- WHAT THE TASK REQUIRES -
Your job with the data below is to output exactly the lines from the one holding "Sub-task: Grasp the" down to the one holding "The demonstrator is", both included, and no others.
Start of RECORDED INFORMATION
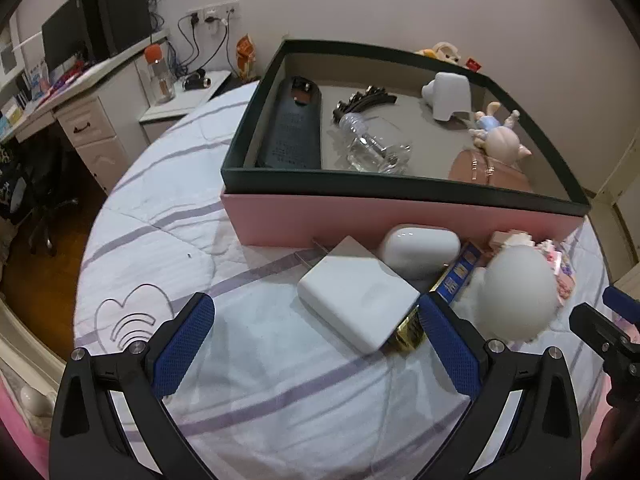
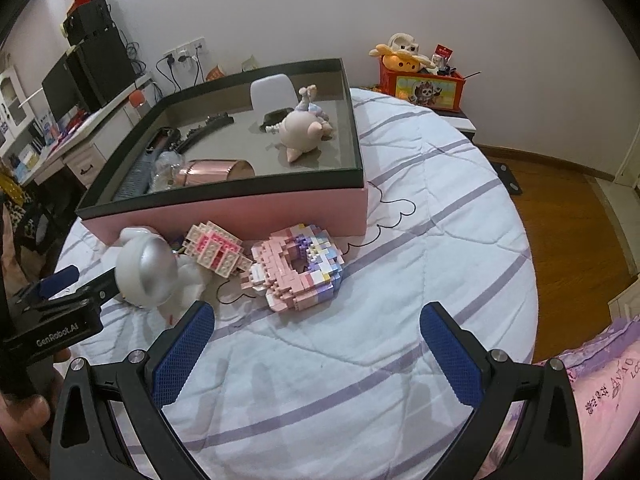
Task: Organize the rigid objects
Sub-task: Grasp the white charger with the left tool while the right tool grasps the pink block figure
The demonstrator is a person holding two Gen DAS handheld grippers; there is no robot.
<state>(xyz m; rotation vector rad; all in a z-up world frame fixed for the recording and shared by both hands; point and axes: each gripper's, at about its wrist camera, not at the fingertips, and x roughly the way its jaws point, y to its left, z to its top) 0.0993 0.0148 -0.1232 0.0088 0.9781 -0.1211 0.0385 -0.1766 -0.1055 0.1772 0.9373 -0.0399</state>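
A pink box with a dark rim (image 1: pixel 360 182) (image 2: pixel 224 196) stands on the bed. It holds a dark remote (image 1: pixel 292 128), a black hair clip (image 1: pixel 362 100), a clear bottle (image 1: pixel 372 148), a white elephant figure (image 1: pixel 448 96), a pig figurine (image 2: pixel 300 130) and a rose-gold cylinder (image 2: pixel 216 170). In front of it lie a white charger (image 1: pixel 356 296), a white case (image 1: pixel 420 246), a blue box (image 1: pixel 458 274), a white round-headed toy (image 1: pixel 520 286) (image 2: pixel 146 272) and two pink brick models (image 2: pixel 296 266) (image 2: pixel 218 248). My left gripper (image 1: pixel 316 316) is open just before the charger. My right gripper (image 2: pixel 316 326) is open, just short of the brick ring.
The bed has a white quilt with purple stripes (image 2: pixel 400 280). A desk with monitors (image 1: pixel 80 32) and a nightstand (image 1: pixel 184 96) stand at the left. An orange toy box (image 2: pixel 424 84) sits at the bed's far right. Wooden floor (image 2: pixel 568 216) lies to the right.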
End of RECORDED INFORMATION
- OUTPUT BELOW -
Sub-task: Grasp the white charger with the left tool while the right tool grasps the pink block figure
The demonstrator is a person holding two Gen DAS handheld grippers; there is no robot.

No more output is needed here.